«Tout ce que vous avez toujours voulu savoir sur Woody Allen…»

Caméra-stylo, programme n°50 |


A l’instar de Molière, Woody Allen a évolué du registre de l’amuseur public à celui d’un moraliste quasi tragique, tout en renouvelant considérablement le genre dans lequel il s’exprime depuis près de trente ans. Brièvement résumée, cette évolution extraordinaire a connu trois «expressions» — qui se fondent les unes dans les autres dans les derniers films, comme le prouve le récent «Crimes et délits» (1989).

Woody cinéaste

Au commencement était le verbe… mais quel verbe! Né le 1er décembre 1935 à New York, Woody Allen est entré dans le monde du spectacle en écrivant des gags pour des émissions de télévision; dès 1961, il fait ses débuts de «monologuiste» comique dans des cabarets de Greenwich Village. En 1965, Allen aborde le cinéma en écrivant le scénario de «Quoi de neuf, Pussycat?» réalisé par Clive Donner, où il fait une courte apparition. Trois ans plus tard, Allen passe à la réalisation avec «Prends l’oseille et tire-toi» dont il joue le rôle principal. S’ouvre alors la première période «allenienne»: avec une verve indéniable, le cinéaste débutant réalise jusqu’en 1975 cinq films d’une drôlerie irrésistible où il met surtout en valeur ses fameux «one-liner» (plaisanterie tenant en une ligne de texte). Allen combine cependant un humour purement verbal avec des trouvailles visuelles comiques qui alertent les critiques avertis — relèvent de cette première période l’inénarrable «Tout ce que vous avez toujours voulu savoir sur le sexe sans jamais oser le demander» (1972) et «Guerre et amour» (1975).

Woody moraliste

En 1977, Allen casse volontairement cette image d’amuseur «nonsensique» avec «Annie Hall». Couverte d’oscars, cette comédie de caractère l’encourage dans cette nouvelle voie.
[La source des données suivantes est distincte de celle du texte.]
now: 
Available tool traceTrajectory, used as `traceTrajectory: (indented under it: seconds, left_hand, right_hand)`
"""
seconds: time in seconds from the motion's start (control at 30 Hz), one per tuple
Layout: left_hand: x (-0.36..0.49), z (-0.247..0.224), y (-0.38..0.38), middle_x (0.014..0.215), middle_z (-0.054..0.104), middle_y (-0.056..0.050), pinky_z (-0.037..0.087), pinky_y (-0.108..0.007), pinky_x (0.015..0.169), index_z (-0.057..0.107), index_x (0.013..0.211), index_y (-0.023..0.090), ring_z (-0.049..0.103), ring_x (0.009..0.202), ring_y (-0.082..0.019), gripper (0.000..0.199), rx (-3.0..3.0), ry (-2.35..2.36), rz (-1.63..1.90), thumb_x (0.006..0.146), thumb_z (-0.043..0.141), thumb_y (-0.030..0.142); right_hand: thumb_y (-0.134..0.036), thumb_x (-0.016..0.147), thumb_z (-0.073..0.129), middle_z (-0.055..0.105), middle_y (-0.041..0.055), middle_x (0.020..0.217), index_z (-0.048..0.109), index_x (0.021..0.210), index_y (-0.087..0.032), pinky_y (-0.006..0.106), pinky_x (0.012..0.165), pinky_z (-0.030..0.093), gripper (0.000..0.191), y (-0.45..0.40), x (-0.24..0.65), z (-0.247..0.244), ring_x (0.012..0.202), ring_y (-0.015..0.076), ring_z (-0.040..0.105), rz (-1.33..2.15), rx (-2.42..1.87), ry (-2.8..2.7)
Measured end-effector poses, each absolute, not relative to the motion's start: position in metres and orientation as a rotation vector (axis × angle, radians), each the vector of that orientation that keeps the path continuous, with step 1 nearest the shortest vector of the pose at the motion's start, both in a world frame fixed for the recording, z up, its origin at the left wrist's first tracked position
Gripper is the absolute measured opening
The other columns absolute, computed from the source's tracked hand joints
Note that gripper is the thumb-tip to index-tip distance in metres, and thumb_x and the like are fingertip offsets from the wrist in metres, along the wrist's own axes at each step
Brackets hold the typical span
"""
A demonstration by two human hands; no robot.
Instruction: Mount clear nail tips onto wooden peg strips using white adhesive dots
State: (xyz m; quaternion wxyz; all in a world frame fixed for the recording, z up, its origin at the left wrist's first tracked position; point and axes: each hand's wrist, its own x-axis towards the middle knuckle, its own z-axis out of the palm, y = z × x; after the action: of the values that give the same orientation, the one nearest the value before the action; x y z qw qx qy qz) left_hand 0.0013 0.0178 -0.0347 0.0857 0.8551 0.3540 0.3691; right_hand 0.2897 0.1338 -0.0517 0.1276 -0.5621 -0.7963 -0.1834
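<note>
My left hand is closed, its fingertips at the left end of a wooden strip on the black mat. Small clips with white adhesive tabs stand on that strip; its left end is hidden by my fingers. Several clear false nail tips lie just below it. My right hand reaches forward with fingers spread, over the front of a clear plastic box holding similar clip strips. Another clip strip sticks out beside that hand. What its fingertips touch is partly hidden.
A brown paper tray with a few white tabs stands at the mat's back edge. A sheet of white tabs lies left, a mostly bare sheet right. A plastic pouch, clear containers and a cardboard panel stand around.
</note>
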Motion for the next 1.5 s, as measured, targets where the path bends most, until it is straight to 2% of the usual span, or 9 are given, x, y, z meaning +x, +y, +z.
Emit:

Ainsi commence la deuxième période «allenienne» où, selon la belle définition du critique Robert Benayoun, Allen devient «le premier grand comique international qui ait dépassé le personnage du naïf, de l’innocent ou de l’irresponsable, pour se présenter à nous sous un aspect totalement «adulte». Matérialisant la tendance moraliste (mais jamais moralisante) qui couve dans l’âme de tous les grands comiques cinématographiques, Allen se met à nu dans «Manhattan» (1979) et plus encore dans le trop méconnu «Stardust Memories» (1980) où il interprète un personnage sans doute très proche du vrai Woody Allen (un amuseur public las d’amuser). Le recours au noir et blanc, à une mise en scène très étudiée, témoignent de la volonté d’Allen de devenir un cinéaste à part entière, un «auteur à prendre au sérieux»! Pour montrer sa détermination, celui-ci va jusqu’à réaliser en 1978 un film absolument dramatique, «Intérieurs».

Woody créateur

De plus en plus maître de son art, Allen explore à partir de 1985 une troisième veine avec «La Rose pourpre du Caire». Dès lors, l’ex-trublion de «Bananas» délaisse l’expression autobiographique de son ancienne condition d’amuseur public pour s’adonner à une méditation profonde sur les arts du spectacle (radio, cinéma, théâtre) — le déjà cité «La Rose pourpre du Caire», «Radio Days» (1987), «Ombres et Brouillard» (1991), «Coups de feu sur Broadway» (1994). Sur cette pente naturelle à tous les vrais auteurs, Allen construit des fictions jouissives, dévastatrices, qui démontent les belles certitudes du spectateur — avec l’assentiment de ce dernier. Resté comique (mais qui ne fait plus rire à n’importe quel prix), devenu moraliste (pour sanctionner notre échec moral permanent), sacré à la longue grand cinéaste (il apparaît désormais et à chaque film comme un véritable créateur de formes)… Ce cher Woody Allen nous serait-il devenu indispensable?

La méthode Allen

Un mot encore sur la méthode qui a généré une telle évolution: discret sur ses projets, fidèle à ses collaborateurs, respectueux de ses budgets, Allen travaille résolument à l’écart du système hollywoodien. Cette pratique profondément éthique (à l’image de ses films) lui permet d’être le cinéaste américain le plus productif du moment (près de vingt-cinq longs métrages tournés de 1969 à 1995). Au rythme d’un film par an (ou presque), Allen conduit sa carrière avec une autorité tranquille qui l’autorise à prendre certains risques artistiques (comme celui de la comédie musicale qu’il achève actuellement) et ce, tout en allant jouer de la clarinette tous les lundis dans son bar new-yorkais favori!